24 de janeiro de 2017

Crónica «Nós» com reflexão sobre a sua leitura por Olga Fonseca

Nós

Não precisávamos de falar. Como ele dizia

– Tu sabes sempre o que eu estou a pensar e eu sei sempre o que tu estás a pensar

mas muito pouco tempo antes de morrer veio ter comigo e passámos a tarde juntos, sentados lado a lado no sofá. Foi ele quem falou quase sempre, eu pouco abri a boca.

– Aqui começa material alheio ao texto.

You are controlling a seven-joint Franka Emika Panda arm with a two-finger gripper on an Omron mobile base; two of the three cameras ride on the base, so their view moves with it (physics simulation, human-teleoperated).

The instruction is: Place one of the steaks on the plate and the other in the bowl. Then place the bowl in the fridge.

Mostrou-me os braços, o corpo

– Estou miserável

sabia que ia morrer dali a nada e comportou-se com a extraordinária coragem do costume. Coragem, dignidade e pudor. A certa altura

– Para onde queres ir quando morreres?

respondi

– Para os Jerónimos, naturalmente.

Ficou uns minutos calado e depois

– Tu acreditas na eternidade.

Disse-lhe

– Tu também.

Novo silêncio.

– Eu quero ser cremado e que ponham as cinzas na serra, voltado para a Praia das Maçãs.

Novo silêncio. A seguir

– Vou morrer primeiro que tu. Vou morrer agora.

Mais silêncio. Eu

– Ganhei-te outra vez.

ele

– É.

Ele

Ganhamos sempre os dois.

Eu

– Porque é que a gente gosta tanto um do outro?

Ele silêncio antes de

– Se me voltas a falar de amor vou-me embora.

eu

– Sabes onde é a porta.

Mas não voltámos a falar de amor. Para quê? Estava ali todo. Depois quis ver os livros

– Para aí vinte mil, não?

eu

– Mais ou menos, incluindo os muitos que encontrei numa livraria de segunda mão, assinados por ti.

Silêncio. Eu

– Não podia suportar a ideia de que outras pessoas tivessem em casa os livros do meu irmão.

Gesto vago. Depois ele

– António

e silêncio, depois eu

– João

e silêncio. Ou seja um diálogo de amor compridíssimo. Depois

– Se os pais cá estivessem

e esta frase fez-me compreender melhor a sua imensa dor. A mãe para quem a inteligência, num homem, era a forma suprema de sensualidade. E um rabo grande a coisa mais feia deste mundo. Um homem inteligente, na sua opinião, era atraentíssimo.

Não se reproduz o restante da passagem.